No, I don't. It's an exhausting thought.
"I piss off a lot of people in my line of work," he decides to say. "Forgive me if I lose track."
"Of them?" the man asks, stepping forward, shadows darkening his face as he bends his head to look at Dean. "Or yourself."
The words are phrased like a question and spoken like a fact. And Dean, well, when it comes to personal matters, he isn't the greatest liar. So he leans his head back against the wall and just widens his bloody smile.
There are voices outside the door now and angry knocks. They resonate painfully in Dean's ears, cutting through the white noise drowning his mind. A ticking clock.
"So," Dean asks, looking the extractor-the man who beat him-up and down. White shirt, buttoned all the way to the collar. Cheap khaki slacks. Poorly knotted blue tie. Tan overcoat hanging well past his knees. Less than he would've expected, but he supposes he deserves that. "Does the concealed carry tax accountant have a name?"
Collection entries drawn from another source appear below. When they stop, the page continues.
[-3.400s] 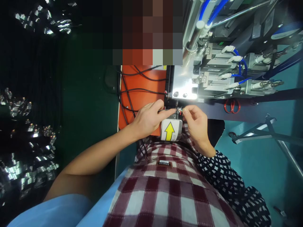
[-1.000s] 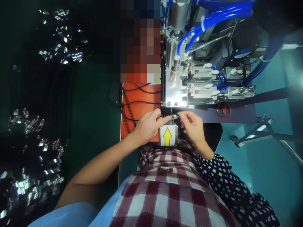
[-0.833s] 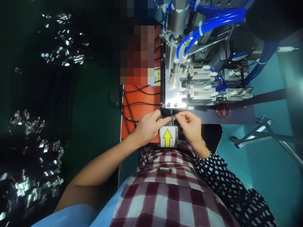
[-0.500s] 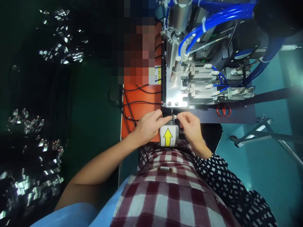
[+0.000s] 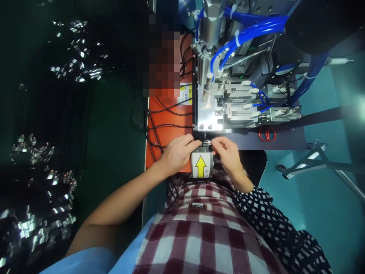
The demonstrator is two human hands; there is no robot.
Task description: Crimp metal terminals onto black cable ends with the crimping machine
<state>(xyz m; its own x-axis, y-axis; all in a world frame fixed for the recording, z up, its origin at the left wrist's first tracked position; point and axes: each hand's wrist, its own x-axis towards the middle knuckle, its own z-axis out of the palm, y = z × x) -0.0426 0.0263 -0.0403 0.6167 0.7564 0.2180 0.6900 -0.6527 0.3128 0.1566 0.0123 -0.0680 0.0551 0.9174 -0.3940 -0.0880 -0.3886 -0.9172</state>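
Note:
My left hand [image 5: 177, 153] rests over the orange surface with its fingers closed. A thin black cable [image 5: 159, 146] runs into it from the left. The index finger points right, its tip at a small black fixture [image 5: 203, 148] below the machine's silver plate [image 5: 207, 114]. Just across from it, the thumb and index finger of my right hand [image 5: 228, 155] pinch a small shiny metal piece [image 5: 209, 142] at the fixture's right side. Its exact kind is too small to tell. Under the fixture is a rounded cover [image 5: 202, 166] bearing a yellow arrow.
Pneumatic cylinders with blue hoses [image 5: 256, 26] stand ahead. Red-handled scissors [image 5: 267, 134] lie at right on the dark tabletop. More black cables cross the orange surface [image 5: 171, 133]. Bundles of cables with shiny metal ends [image 5: 31, 228] hang at left. A wheeled metal stand leg [image 5: 302, 160] is at right.
The view has shifted slightly. My left fingertip has drawn back a little to the left, widening the gap to my right fingertips, which stay at the small metal piece.

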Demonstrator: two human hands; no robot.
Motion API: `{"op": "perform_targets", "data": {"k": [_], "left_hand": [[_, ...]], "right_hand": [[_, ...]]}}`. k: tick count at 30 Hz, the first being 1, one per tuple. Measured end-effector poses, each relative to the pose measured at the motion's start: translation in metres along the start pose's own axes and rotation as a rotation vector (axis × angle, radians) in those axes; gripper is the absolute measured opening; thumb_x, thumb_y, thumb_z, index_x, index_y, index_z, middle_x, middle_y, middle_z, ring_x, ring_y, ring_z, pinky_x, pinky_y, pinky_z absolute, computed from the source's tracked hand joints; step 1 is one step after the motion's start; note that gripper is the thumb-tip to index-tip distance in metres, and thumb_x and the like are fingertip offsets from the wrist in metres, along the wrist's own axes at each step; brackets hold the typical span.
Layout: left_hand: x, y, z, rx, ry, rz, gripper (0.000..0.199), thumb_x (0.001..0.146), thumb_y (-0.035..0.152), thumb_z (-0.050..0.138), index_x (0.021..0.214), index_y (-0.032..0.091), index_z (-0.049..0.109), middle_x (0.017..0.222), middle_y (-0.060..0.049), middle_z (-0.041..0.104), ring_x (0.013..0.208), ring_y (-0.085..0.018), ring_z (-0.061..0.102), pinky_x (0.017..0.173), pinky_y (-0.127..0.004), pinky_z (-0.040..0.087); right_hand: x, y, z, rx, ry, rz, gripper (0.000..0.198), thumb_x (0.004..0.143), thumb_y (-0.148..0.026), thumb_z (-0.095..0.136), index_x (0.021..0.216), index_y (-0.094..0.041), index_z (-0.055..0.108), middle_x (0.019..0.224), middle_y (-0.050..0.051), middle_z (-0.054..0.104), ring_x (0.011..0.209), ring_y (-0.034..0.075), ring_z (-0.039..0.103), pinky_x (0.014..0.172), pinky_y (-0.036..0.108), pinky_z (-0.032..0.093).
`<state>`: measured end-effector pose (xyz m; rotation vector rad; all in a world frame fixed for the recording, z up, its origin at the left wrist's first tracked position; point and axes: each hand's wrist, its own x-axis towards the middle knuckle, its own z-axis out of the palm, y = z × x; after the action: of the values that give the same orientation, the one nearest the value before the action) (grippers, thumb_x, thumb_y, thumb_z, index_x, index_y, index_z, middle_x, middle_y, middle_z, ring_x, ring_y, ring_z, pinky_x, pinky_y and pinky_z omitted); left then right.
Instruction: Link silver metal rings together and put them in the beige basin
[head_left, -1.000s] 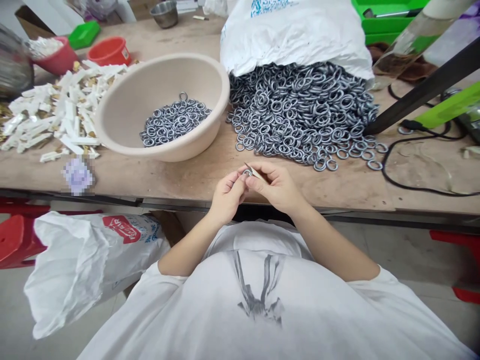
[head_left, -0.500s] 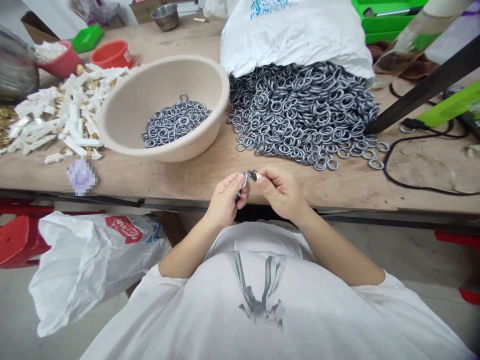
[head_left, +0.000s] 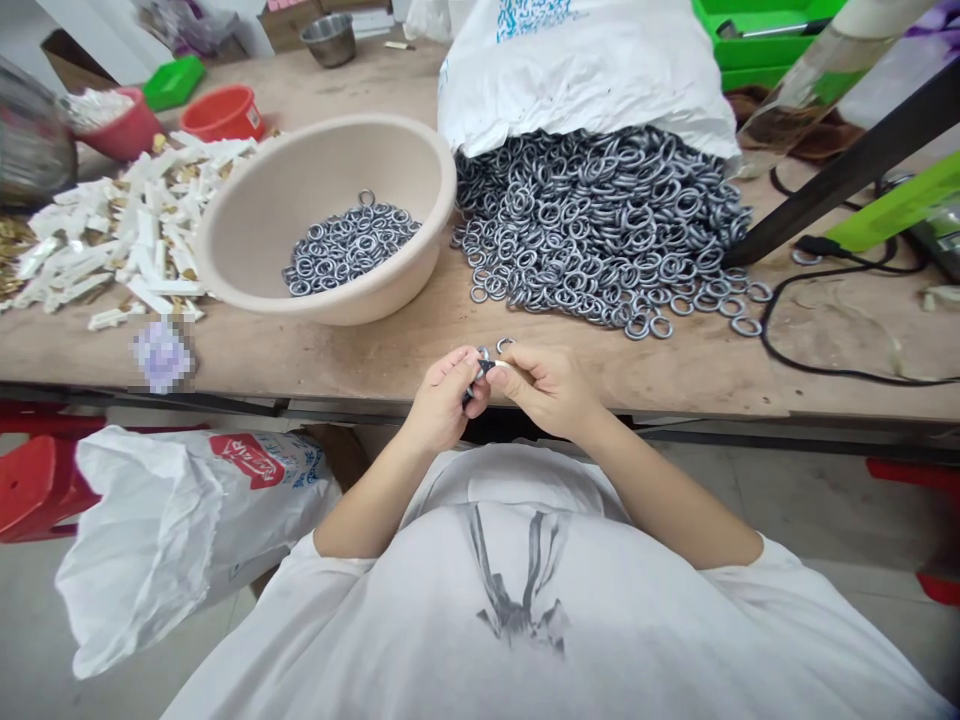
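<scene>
Near the front edge of the tabletop, the left hand has its fingers clamped on a grey ring, the right hand pinches a small dark-and-white piece just beside it, and a loose ring shows beyond, before the beige bowl and ring heap.

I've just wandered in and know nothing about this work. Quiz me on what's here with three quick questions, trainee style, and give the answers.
1. Which fill the bottom of the beige basin?
A) White sticks
B) Gray rings
C) Green lids

2. True or false: the big ring pile lies at the mouth of a white bag.

3. Which of the worker's hands is nearer the basin?

Key: 1. B. 2. True. 3. The left hand.
</scene>
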<state>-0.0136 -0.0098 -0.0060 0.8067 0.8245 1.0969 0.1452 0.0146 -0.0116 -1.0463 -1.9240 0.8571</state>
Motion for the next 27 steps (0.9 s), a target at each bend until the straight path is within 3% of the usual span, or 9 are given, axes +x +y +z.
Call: {"op": "perform_targets", "data": {"k": [4, 7, 9, 12, 15, 19, 23, 27], "left_hand": [[-0.005, 0.001, -0.002, 0.063, -0.149, -0.048, 0.049, 0.077, 0.053, 0.077, 0.061, 0.015, 0.050, 0.054, 0.004, 0.043, 0.042, -0.003, 0.035, 0.041, -0.018, 0.024], [-0.003, 0.004, -0.006, 0.003, -0.021, -0.052, 0.044, 0.075, 0.047, 0.080, 0.063, 0.015, 0.053, 0.055, 0.004, 0.045, 0.041, -0.003, 0.037, 0.040, -0.018, 0.025], [0.001, 0.006, -0.010, -0.029, 0.063, -0.057, 0.035, 0.074, 0.042, 0.079, 0.071, 0.013, 0.060, 0.058, 0.004, 0.049, 0.041, -0.003, 0.040, 0.040, -0.018, 0.027], [0.005, 0.008, -0.016, -0.066, 0.104, -0.081, 0.027, 0.074, 0.032, 0.076, 0.090, 0.013, 0.068, 0.061, 0.003, 0.054, 0.041, -0.004, 0.042, 0.040, -0.017, 0.029], [0.007, 0.008, -0.019, -0.120, 0.149, -0.107, 0.021, 0.072, 0.024, 0.071, 0.091, 0.015, 0.067, 0.062, 0.003, 0.057, 0.041, -0.005, 0.044, 0.038, -0.016, 0.030], [0.009, 0.010, -0.022, -0.234, 0.209, -0.178, 0.012, 0.076, 0.026, 0.065, 0.080, 0.016, 0.061, 0.064, 0.003, 0.057, 0.042, -0.005, 0.045, 0.036, -0.016, 0.030], [0.011, 0.012, -0.024, -0.315, 0.220, -0.244, 0.016, 0.077, 0.026, 0.068, 0.083, 0.015, 0.058, 0.066, 0.004, 0.058, 0.043, -0.004, 0.046, 0.035, -0.014, 0.028], [0.012, 0.012, -0.021, -0.280, 0.226, -0.202, 0.029, 0.070, 0.026, 0.078, 0.082, 0.017, 0.053, 0.068, 0.006, 0.059, 0.043, -0.003, 0.046, 0.035, -0.013, 0.027]], "right_hand": [[0.015, 0.024, -0.005, -0.149, 0.111, 0.226, 0.052, 0.099, -0.058, 0.044, 0.071, -0.018, 0.061, 0.059, -0.001, 0.053, 0.058, 0.014, 0.048, 0.059, 0.028, 0.031], [0.020, 0.026, -0.008, -0.475, 0.036, 0.274, 0.035, 0.096, -0.049, 0.056, 0.096, -0.018, 0.072, 0.084, 0.006, 0.068, 0.075, 0.021, 0.060, 0.065, 0.030, 0.034], [0.021, 0.021, -0.005, -0.645, -0.036, 0.271, 0.032, 0.092, -0.044, 0.063, 0.110, -0.019, 0.072, 0.104, 0.011, 0.070, 0.088, 0.025, 0.063, 0.068, 0.032, 0.036], [0.024, 0.016, 0.003, -0.767, -0.107, 0.299, 0.032, 0.095, -0.041, 0.059, 0.113, -0.017, 0.071, 0.114, 0.014, 0.068, 0.094, 0.028, 0.065, 0.068, 0.034, 0.037], [0.030, 0.017, 0.008, -0.829, -0.122, 0.309, 0.031, 0.098, -0.035, 0.052, 0.115, -0.016, 0.070, 0.115, 0.014, 0.068, 0.092, 0.028, 0.067, 0.066, 0.035, 0.036], [0.034, 0.017, 0.005, -0.858, -0.147, 0.304, 0.033, 0.100, -0.035, 0.049, 0.120, -0.016, 0.068, 0.117, 0.014, 0.068, 0.090, 0.028, 0.068, 0.065, 0.035, 0.036], [0.030, 0.010, -0.001, -0.827, -0.162, 0.294, 0.036, 0.097, -0.044, 0.056, 0.116, -0.017, 0.071, 0.117, 0.014, 0.068, 0.094, 0.029, 0.067, 0.070, 0.035, 0.040], [0.027, 0.009, 0.000, -0.753, -0.185, 0.277, 0.030, 0.092, -0.036, 0.067, 0.111, -0.014, 0.072, 0.114, 0.014, 0.070, 0.102, 0.030, 0.066, 0.077, 0.036, 0.042]]}}
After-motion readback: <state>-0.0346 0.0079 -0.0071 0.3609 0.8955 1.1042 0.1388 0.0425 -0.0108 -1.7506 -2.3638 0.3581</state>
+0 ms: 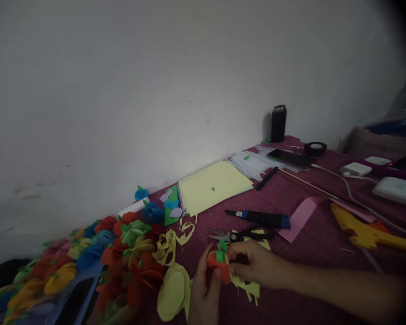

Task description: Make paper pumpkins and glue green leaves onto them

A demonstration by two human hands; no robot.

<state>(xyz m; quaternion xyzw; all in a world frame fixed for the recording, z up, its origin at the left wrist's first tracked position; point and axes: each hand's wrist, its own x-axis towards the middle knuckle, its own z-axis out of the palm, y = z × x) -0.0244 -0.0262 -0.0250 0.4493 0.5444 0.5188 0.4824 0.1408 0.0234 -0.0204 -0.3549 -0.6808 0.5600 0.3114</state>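
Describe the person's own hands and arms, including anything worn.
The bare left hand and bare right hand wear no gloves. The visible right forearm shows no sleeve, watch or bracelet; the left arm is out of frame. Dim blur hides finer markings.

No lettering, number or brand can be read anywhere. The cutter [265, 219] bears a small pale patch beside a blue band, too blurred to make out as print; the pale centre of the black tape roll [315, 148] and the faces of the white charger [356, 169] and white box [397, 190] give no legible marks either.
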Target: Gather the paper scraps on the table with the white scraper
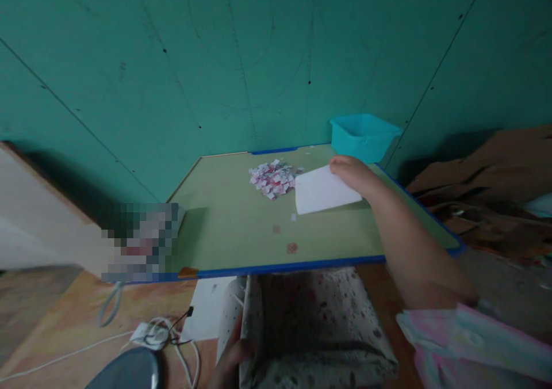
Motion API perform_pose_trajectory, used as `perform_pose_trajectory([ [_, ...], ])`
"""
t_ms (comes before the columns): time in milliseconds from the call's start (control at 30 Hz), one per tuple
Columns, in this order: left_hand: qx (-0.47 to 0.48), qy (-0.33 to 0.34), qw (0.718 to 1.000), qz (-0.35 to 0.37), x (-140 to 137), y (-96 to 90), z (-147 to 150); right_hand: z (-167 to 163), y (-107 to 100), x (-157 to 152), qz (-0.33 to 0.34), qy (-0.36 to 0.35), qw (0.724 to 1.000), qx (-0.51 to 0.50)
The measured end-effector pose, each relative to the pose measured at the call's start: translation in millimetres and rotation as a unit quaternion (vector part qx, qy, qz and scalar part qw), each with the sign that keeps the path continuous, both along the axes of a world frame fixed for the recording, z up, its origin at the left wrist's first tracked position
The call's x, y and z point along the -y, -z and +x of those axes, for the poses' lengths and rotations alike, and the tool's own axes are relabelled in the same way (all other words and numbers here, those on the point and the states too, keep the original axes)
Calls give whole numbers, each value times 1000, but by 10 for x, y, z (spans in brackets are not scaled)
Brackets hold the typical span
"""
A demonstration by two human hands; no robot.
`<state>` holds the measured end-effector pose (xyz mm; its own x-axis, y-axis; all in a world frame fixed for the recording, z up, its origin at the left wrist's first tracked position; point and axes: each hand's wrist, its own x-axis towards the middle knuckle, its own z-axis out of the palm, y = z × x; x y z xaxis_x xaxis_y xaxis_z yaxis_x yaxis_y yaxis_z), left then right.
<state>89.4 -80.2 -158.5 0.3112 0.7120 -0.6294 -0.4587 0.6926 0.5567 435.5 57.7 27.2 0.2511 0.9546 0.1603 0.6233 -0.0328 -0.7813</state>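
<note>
My right hand (pixel 348 170) is closed on the near-right edge of a white sheet of paper (pixel 325 190), which it holds over the green tabletop (pixel 233 228). Just beyond the sheet's left edge lies a heap of small pink and white paper pieces (pixel 276 179). One loose white piece (pixel 294 217) rests below the sheet. Low in the view, my left hand (pixel 233 351) grips the left side of a grey, dark-spotted open box (pixel 319 360) below the table's front edge. Its fingers are partly hidden and dim.
A turquoise plastic basin (pixel 364 138) stands at the table's back right corner, by the green wall (pixel 267 55). Cardboard (pixel 487 164) leans at the right. White cables (pixel 164 334) and a dark rounded seat-like thing (pixel 129 372) are at lower left. A pale board (pixel 47 216) stands left.
</note>
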Motion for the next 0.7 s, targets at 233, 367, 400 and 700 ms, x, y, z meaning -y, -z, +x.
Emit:
perform_pose_trajectory([
  [233, -11, 28, 999, 34, -6, 142, -59, -35, 20, -31, 88, 42, 995, -9],
  [367, -35, -59, 994, 88, 2, 198, -28, -87, 98, -79, 41, 8, 998, 39],
  [400, -52, -60, 993, 86, -19, 189, -40, -63, 106, -92, 35, 23, 998, 56],
  [700, -138, -18, 987, 77, 1, 55, -77, 46, 87, -111, 56, 81, 994, 44],
])
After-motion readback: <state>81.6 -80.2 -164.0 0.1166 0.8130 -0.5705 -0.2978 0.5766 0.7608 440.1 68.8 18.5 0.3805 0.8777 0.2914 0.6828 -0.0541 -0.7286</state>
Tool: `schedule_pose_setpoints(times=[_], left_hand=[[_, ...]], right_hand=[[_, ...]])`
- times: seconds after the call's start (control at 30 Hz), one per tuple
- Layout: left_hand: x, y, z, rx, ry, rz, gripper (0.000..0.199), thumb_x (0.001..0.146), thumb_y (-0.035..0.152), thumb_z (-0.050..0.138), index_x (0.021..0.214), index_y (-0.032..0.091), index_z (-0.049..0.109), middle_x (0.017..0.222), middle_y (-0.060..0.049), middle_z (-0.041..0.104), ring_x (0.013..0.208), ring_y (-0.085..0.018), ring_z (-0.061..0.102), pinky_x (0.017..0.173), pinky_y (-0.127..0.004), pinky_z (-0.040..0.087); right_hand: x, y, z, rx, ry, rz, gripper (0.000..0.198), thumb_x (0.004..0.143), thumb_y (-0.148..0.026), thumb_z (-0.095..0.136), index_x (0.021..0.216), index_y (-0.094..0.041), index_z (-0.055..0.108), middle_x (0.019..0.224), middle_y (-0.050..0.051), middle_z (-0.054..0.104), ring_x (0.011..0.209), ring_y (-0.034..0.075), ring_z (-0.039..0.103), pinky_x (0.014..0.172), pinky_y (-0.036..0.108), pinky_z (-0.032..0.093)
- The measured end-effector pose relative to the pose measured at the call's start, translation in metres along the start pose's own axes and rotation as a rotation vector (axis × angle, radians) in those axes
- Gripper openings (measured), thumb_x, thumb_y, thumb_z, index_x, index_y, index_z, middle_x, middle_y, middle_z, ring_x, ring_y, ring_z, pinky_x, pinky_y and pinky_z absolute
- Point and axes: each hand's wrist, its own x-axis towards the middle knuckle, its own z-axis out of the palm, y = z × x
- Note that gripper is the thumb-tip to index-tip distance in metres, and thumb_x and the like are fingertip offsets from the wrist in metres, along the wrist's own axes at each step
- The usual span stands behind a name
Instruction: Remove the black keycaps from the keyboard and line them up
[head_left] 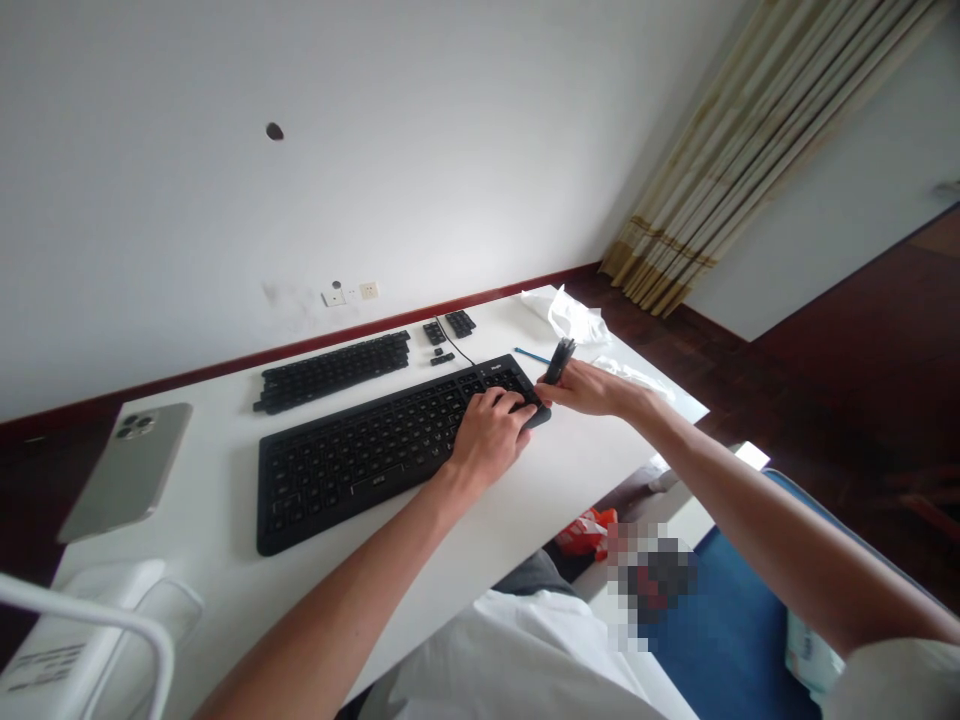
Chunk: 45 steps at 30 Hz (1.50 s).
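A black keyboard point(360, 450) lies on the white table, with its keycaps off over much of it and the bare switch positions showing. My left hand point(491, 430) rests on the keyboard's right part, fingers spread and slightly bent over the keys. Closed around a black brush point(559, 362), my right hand point(589, 388) is at the keyboard's right end. The brush's bristle-like upper end sticks up out of the fist; its lower end is mostly hidden by the fingers. Behind the keyboard, black keycaps point(337, 370) are laid out in rows.
Smaller keycap groups point(460, 323) sit by the keyboard's cable. A thin blue stick point(532, 355) lies near a white plastic bag point(574, 318). A phone point(135, 460) is at the left, and a white power strip point(82, 640) at the near left. A blue seat point(720, 620) stands at right.
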Motion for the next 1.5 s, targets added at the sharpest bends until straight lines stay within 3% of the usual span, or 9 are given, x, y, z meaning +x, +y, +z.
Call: schedule_pose_setpoints(times=[0.13, 0.5, 0.63, 0.77, 0.93, 1.13, 1.27, 1.5], left_hand=[[0.000, 0.001, -0.001, -0.006, 0.007, 0.000, 0.034, 0.096, 0.029, 0.076, 0.130, 0.025, 0.072, 0.128, -0.003, 0.068, 0.121, -0.025, 0.053, 0.099, -0.041, 0.045], [0.000, 0.001, 0.000, 0.006, 0.000, -0.010, 0.035, 0.095, 0.028, 0.077, 0.130, 0.025, 0.071, 0.128, -0.004, 0.068, 0.121, -0.026, 0.053, 0.099, -0.042, 0.045], [0.000, 0.001, -0.001, 0.002, -0.006, -0.001, 0.034, 0.096, 0.028, 0.076, 0.130, 0.025, 0.071, 0.129, -0.003, 0.067, 0.122, -0.025, 0.051, 0.100, -0.042, 0.045], [0.000, 0.001, -0.001, 0.042, -0.025, 0.010, 0.033, 0.098, 0.029, 0.073, 0.131, 0.027, 0.069, 0.129, -0.003, 0.067, 0.122, -0.026, 0.051, 0.097, -0.043, 0.045], [0.001, 0.000, 0.002, 0.075, -0.021, 0.009, 0.028, 0.098, 0.029, 0.072, 0.126, 0.027, 0.071, 0.130, -0.003, 0.066, 0.122, -0.027, 0.051, 0.097, -0.043, 0.045], [0.000, 0.000, 0.000, 0.041, -0.021, 0.021, 0.038, 0.097, 0.030, 0.074, 0.134, 0.027, 0.068, 0.130, -0.004, 0.066, 0.121, -0.027, 0.051, 0.096, -0.043, 0.045], [0.000, 0.000, 0.001, 0.035, -0.014, 0.011, 0.037, 0.097, 0.030, 0.074, 0.134, 0.026, 0.068, 0.130, -0.003, 0.066, 0.122, -0.027, 0.050, 0.097, -0.043, 0.045], [0.000, 0.000, 0.002, 0.040, -0.020, 0.017, 0.035, 0.098, 0.029, 0.073, 0.134, 0.027, 0.068, 0.129, -0.003, 0.066, 0.124, -0.027, 0.050, 0.098, -0.042, 0.045]], right_hand=[[0.006, 0.012, 0.000, 0.027, -0.115, 0.051, 0.037, 0.095, -0.041, 0.052, 0.070, -0.018, 0.066, 0.061, 0.002, 0.061, 0.059, 0.015, 0.054, 0.061, 0.028, 0.042], [-0.003, 0.025, 0.028, 0.438, -0.037, 0.176, 0.052, 0.096, -0.055, 0.043, 0.070, -0.016, 0.065, 0.054, 0.001, 0.057, 0.051, 0.013, 0.047, 0.055, 0.027, 0.040], [-0.007, 0.014, 0.028, 0.376, 0.021, 0.170, 0.047, 0.098, -0.049, 0.044, 0.071, -0.017, 0.065, 0.056, 0.002, 0.061, 0.050, 0.013, 0.050, 0.056, 0.028, 0.042], [-0.012, -0.010, 0.018, 0.122, 0.021, 0.082, 0.049, 0.100, -0.043, 0.045, 0.061, -0.019, 0.060, 0.057, 0.003, 0.062, 0.055, 0.015, 0.054, 0.063, 0.030, 0.044], [-0.011, -0.029, 0.006, -0.132, -0.037, -0.067, 0.047, 0.101, -0.050, 0.051, 0.066, -0.020, 0.058, 0.059, 0.002, 0.058, 0.054, 0.014, 0.046, 0.060, 0.032, 0.035], [-0.019, 0.000, 0.011, -0.059, -0.034, -0.173, 0.039, 0.105, -0.047, 0.042, 0.086, -0.021, 0.063, 0.070, 0.000, 0.061, 0.065, 0.015, 0.052, 0.065, 0.030, 0.039], [-0.025, 0.017, 0.023, -0.025, 0.044, -0.177, 0.035, 0.105, -0.043, 0.043, 0.084, -0.021, 0.060, 0.070, 0.000, 0.059, 0.065, 0.015, 0.052, 0.066, 0.029, 0.039], [-0.030, 0.020, 0.036, 0.043, 0.135, -0.147, 0.036, 0.105, -0.043, 0.044, 0.085, -0.020, 0.063, 0.073, 0.001, 0.061, 0.065, 0.015, 0.051, 0.066, 0.029, 0.040]])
The man stares, silent, his expression unreadable. Raised voices. Fists pounding on the door. Tick tock.
The door slams open just as the man bends down to grab Dean's shoulder, wrenching him off his feet and steadying him with a firm grip when he finds that Dean is too weak to stand on his own. Dean stares, shock and dizziness making everything move in slow motion, everything floating into his vision in flashes of color and sound.
Three dark figures at the front of the room, guns raised. Safeties clicking off. A white ceiling. Something smashing. An ornate gold table. A picture of an angel on the wall. And then blue-the man's eyes fixing his gaze like an anchor as Dean's vision suddenly clears, and the world speeds up again.
"It's Castiel," he says, pressing up next to Dean and raising the pistol in his hand to his own temple. When he fires, the bullet rips through both of them.
Dean wakes with a gasp and sees him-Castiel-already standing. Dean sees the bodies of the other dreamers strewn about the floor, but his gaze quickly returns to the man in the middle of the room looking intently at his watch.
He wants to ask why. He wants to ask a thousand things. But the mind of a soldier is set to prioritize, so he only asks one: "How long do we have?"
Castiel holds his hand out and Dean reaches up-they grab onto each other's wrists and Dean is pulled to his feet as the man answers-"30 seconds.
"Run."
Out on the street, Dean reaches his car, its sleek black reflecting the midnight glow of the street lights. He climbs into the driver's seat just as shots ring out in the dark, feels another body slide in beside him, filling the passenger seat that's sat empty for almost four years.
"Sure pal, climb on in."
"Just drive."
The routine is basically the same. Driving through the night, taking back roads, constantly checking his mirrors, trying to measure out how far is far enough.
But now he has a passenger.
Granted, a mostly silent passenger. Every so often he'll tell Dean that he's speeding, that the last thing they need is to get pulled over, or ask him why he's driven in a circle, and Dean will politely remind shotgun to shut the fuck up.
They cross the border into New Hampshire around 5 AM, and with almost a whole state behind them, Dean finally starts to relax; he rolls his shoulders back, loosens his fingers on the steering wheel, and winces slightly from a phantom pain in his side. Instinctively, his hand goes to his totem-simple gold charm on a rope necklace, a present from Sam almost twenty years ago-and he feels its familiar, hollow weight. Even the best architects he's come across miss that small detail; they assume that it's solid all the way through, and the charm always feels just a fraction too heavy.
He's not dreaming.
He combs his fingers back through his hair and spares a glance at his companion out of the corner of his eye. Castiel stares resolutely ahead, but seeming to sense Dean's eyes on him, turns to look at him just as Dean turns back to the road.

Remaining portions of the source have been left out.